== Segment start ==

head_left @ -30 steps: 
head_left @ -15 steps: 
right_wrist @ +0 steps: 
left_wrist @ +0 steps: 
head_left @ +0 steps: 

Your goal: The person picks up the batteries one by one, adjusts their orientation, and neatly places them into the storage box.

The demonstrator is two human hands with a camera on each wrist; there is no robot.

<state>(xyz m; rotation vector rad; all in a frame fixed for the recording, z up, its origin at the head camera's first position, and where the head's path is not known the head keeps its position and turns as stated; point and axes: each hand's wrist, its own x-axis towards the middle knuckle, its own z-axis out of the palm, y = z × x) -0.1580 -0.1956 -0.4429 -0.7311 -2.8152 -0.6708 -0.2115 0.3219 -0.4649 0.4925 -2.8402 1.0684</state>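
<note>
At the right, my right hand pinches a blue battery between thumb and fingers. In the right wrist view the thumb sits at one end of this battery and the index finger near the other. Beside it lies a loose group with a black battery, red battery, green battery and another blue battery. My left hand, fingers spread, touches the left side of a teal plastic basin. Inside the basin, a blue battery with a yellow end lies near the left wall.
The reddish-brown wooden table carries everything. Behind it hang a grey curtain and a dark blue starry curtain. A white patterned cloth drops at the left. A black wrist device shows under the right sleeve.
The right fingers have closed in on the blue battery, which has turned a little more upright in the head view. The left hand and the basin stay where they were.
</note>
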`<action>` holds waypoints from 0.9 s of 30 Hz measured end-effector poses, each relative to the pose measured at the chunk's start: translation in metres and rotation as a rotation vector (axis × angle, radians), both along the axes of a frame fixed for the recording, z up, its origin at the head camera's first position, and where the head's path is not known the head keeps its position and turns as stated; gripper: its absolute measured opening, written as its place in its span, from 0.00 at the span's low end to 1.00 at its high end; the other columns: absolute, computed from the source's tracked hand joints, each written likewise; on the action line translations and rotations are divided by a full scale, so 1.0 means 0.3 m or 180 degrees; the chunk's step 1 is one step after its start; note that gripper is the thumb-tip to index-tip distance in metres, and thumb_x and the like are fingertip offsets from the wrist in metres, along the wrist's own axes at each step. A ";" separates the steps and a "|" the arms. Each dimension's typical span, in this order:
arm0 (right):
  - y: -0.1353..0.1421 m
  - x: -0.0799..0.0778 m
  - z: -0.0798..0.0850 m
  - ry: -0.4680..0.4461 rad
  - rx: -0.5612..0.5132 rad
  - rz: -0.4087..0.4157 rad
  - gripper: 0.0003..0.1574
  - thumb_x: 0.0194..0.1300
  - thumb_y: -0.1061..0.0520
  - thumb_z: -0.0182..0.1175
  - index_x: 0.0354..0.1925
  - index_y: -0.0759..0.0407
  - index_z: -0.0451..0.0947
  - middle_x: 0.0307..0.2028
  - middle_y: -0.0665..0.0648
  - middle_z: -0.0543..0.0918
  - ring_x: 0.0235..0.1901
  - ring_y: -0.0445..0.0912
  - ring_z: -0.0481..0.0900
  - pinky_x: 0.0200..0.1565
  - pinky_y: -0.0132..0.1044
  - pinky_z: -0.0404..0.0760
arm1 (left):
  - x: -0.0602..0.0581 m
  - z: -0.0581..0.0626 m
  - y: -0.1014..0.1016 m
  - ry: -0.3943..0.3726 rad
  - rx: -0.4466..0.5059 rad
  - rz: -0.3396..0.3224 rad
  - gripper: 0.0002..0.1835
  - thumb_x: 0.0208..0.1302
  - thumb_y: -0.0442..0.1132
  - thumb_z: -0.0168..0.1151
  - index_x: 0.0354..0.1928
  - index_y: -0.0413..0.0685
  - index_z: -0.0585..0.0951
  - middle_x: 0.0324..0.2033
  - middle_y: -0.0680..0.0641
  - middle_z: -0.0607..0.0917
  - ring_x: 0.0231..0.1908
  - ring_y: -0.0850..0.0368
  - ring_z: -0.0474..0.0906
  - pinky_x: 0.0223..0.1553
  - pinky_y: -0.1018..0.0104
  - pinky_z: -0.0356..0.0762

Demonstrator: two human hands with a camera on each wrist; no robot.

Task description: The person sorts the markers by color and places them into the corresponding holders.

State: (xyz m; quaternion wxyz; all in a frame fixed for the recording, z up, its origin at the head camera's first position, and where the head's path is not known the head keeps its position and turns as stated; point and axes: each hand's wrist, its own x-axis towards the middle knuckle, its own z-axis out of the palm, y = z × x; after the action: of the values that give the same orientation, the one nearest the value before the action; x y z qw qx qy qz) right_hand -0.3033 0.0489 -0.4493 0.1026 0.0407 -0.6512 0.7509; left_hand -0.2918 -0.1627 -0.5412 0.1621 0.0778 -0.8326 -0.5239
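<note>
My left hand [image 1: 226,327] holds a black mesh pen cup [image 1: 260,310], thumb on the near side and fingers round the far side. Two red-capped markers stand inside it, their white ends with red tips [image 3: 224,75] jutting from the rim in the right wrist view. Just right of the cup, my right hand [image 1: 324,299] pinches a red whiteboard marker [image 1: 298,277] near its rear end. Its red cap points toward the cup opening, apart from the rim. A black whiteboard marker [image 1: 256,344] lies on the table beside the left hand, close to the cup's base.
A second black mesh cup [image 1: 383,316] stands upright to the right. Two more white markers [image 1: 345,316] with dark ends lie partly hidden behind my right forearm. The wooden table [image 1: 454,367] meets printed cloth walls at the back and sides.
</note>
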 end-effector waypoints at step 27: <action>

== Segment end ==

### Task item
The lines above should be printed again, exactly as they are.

### Exercise result
head_left @ -30 steps: 
head_left @ -15 steps: 
right_wrist @ +0 steps: 
left_wrist @ +0 steps: 
head_left @ +0 steps: 

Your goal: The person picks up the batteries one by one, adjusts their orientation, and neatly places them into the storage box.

The demonstrator is two human hands with a camera on each wrist; there is no robot.

<state>(xyz m; rotation vector rad; all in a frame fixed for the recording, z up, its origin at the head camera's first position, and where the head's path is not known the head keeps its position and turns as stated; point and axes: each hand's wrist, its own x-axis towards the middle knuckle, its own z-axis out of the palm, y = z × x) -0.1580 -0.1956 -0.4429 -0.7311 -2.8152 -0.6708 -0.2115 0.3219 -0.4649 0.4925 -2.8402 1.0684</state>
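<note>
At the right, my right hand pinches a blue battery between thumb and fingers. In the right wrist view the thumb sits at one end of this battery and the index finger near the other. Beside it lies a loose group with a black battery, red battery, green battery and another blue battery. My left hand, fingers spread, touches the left side of a teal plastic basin. Inside the basin, a blue battery with a yellow end lies near the left wall.
The reddish-brown wooden table carries everything. Behind it hang a grey curtain and a dark blue starry curtain. A white patterned cloth drops at the left. A black wrist device shows under the right sleeve.
The right fingers have closed in on the blue battery, which has turned a little more upright in the head view. The left hand and the basin stay where they were.
</note>
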`<action>` holds waypoints from 0.9 s of 30 Hz measured end-effector poses, each relative to the pose measured at the chunk's start: translation in metres and rotation as a rotation vector (axis × angle, radians), both along the axes of a frame fixed for the recording, z up, its origin at the head camera's first position, and where the head's path is not known the head keeps its position and turns as stated; gripper: its absolute measured opening, written as its place in its span, from 0.00 at the span's low end to 1.00 at its high end; the other columns: absolute, computed from the source's tracked hand joints, each written likewise; on the action line translations and rotations are divided by a full scale, so 1.0 means 0.3 m or 180 degrees; the chunk's step 1 is one step after its start; note that gripper is the thumb-tip to index-tip distance in metres, and thumb_x and the like are fingertip offsets from the wrist in metres, along the wrist's own axes at each step. A ";" separates the steps and a "|" the arms. Each dimension's typical span, in this order:
arm0 (right):
  - y: -0.1353..0.1421 m
  - x: -0.0799..0.0778 m
  - z: -0.0798..0.0850 m
  - ry: -0.4680..0.4461 rad
  - rx: -0.5612..0.5132 rad
  - rz: -0.4087..0.4157 rad
  - gripper: 0.0003..0.1574
  - thumb_x: 0.0194..0.1300
  - thumb_y: -0.1061..0.0520
  - thumb_z: -0.0182..0.1175
  - index_x: 0.0354..0.1925
  - index_y: -0.0759..0.0407
  - index_z: -0.0451..0.0947
  - middle_x: 0.0307..0.2028
  - middle_y: -0.0665..0.0648
  - middle_z: -0.0543..0.0918
  - ring_x: 0.0235..0.1901
  - ring_y: -0.0445..0.0912
  - ring_z: -0.0481..0.0900
  - pinky_x: 0.0200..0.1565
  - pinky_y: -0.0132..0.1044
  - pinky_z: -0.0404..0.0760
arm1 (left):
  - x: -0.0602..0.0581 m
  - z: -0.0581..0.0626 m
  - y: -0.1014..0.1016 m
  - ry: -0.3943..0.3726 rad
  - rx: -0.4466..0.5059 rad
  - rz: -0.3396..0.3224 rad
  - gripper: 0.0002..0.1835
  - thumb_x: 0.0208..0.1302
  - thumb_y: -0.0442..0.1132
  - thumb_z: -0.0168..0.1151
  - index_x: 0.0354..0.1928
  - index_y: -0.0413..0.0685
  - index_z: -0.0585..0.0951
  - middle_x: 0.0324..0.2033
  - middle_y: -0.0680..0.0641
  - middle_z: -0.0607..0.0917
  - ring_x: 0.0231..0.1908
  - ring_y: -0.0850..0.0368
  - ring_z: -0.0474..0.0906
  - pinky_x: 0.0223..0.1553
  - pinky_y: -0.1018..0.0104
  - pinky_z: -0.0356..0.0762

Demonstrator: two human hands with a camera on each wrist; no robot.

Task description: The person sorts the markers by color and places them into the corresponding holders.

State: (xyz m; quaternion wxyz; all in a frame fixed for the recording, z up, its origin at the head camera's first position, and where the head's path is not known the head keeps its position and turns as stated; point and axes: each hand's wrist, its own x-axis towards the middle knuckle, its own z-axis out of the palm, y = z × x; after the action: of the values that give the same orientation, the one nearest the value before the action; x y z qw qx qy qz) right_hand -0.3033 0.0489 -0.4493 0.1026 0.0407 -0.6512 0.7509; left_hand -0.2918 -0.1627 -0.5412 0.1621 0.0778 -0.8326 -0.5239
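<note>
My left hand [image 1: 226,327] holds a black mesh pen cup [image 1: 260,310], thumb on the near side and fingers round the far side. Two red-capped markers stand inside it, their white ends with red tips [image 3: 224,75] jutting from the rim in the right wrist view. Just right of the cup, my right hand [image 1: 324,299] pinches a red whiteboard marker [image 1: 298,277] near its rear end. Its red cap points toward the cup opening, apart from the rim. A black whiteboard marker [image 1: 256,344] lies on the table beside the left hand, close to the cup's base.
A second black mesh cup [image 1: 383,316] stands upright to the right. Two more white markers [image 1: 345,316] with dark ends lie partly hidden behind my right forearm. The wooden table [image 1: 454,367] meets printed cloth walls at the back and sides.
</note>
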 end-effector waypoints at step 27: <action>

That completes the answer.